This can then be combined with sci-kit learn’s FixedThresholdClassifier to create a model that predicts the class with the highest expected profit.

from sklearn.model_selection import FixedThresholdClassifier

model = FixedThresholdClassifier(estimator=model, threshold=decision_threshold)
model.predict(X)

Easy access to real-world datasets for benchmarking#

Empulse provides easy access to real-world datasets for benchmarking cost-sensitive models.

Each dataset returns the features, the target, and the instance-dependent costs, ready to use in a cost-sensitive model.

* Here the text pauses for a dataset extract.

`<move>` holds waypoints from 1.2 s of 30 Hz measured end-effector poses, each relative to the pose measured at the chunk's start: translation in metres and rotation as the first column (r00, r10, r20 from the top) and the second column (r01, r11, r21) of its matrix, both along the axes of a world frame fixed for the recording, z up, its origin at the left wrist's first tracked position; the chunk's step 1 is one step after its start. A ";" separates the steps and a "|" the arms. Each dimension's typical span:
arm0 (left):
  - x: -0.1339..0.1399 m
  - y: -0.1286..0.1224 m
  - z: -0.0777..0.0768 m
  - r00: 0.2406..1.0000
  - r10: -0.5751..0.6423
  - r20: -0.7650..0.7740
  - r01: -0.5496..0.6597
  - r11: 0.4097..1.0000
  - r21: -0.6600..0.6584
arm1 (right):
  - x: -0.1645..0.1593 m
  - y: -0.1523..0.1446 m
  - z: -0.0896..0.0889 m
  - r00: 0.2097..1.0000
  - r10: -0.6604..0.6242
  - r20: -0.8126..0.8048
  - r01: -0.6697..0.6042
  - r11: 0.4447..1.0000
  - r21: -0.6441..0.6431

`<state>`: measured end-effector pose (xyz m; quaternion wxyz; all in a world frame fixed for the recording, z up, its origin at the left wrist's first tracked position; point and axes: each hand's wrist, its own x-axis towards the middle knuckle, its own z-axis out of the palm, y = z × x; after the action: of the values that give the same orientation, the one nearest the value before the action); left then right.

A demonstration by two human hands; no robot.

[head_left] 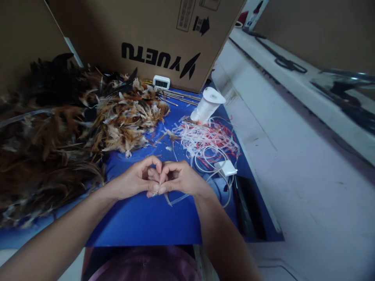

from empulse.datasets import load_give_me_some_credit
from empulse.models import CSLogitClassifier
from sklearn.pipeline import Pipeline
from sklearn.preprocessing import StandardScaler

X, y, tp_cost, fp_cost, tn_cost, fn_cost = load_give_me_some_credit(return_X_y_costs=True)

pipeline = Pipeline([
    ('scaler', StandardScaler()),
    ('model', CSLogitClassifier())
])
pipeline.fit(
    X,
    y,
    model__tp_cost=tp_cost,
    model__fp_cost=fp_cost,
    model__tn_cost=tn_cost,
    model__fn_cost=fn_cost
)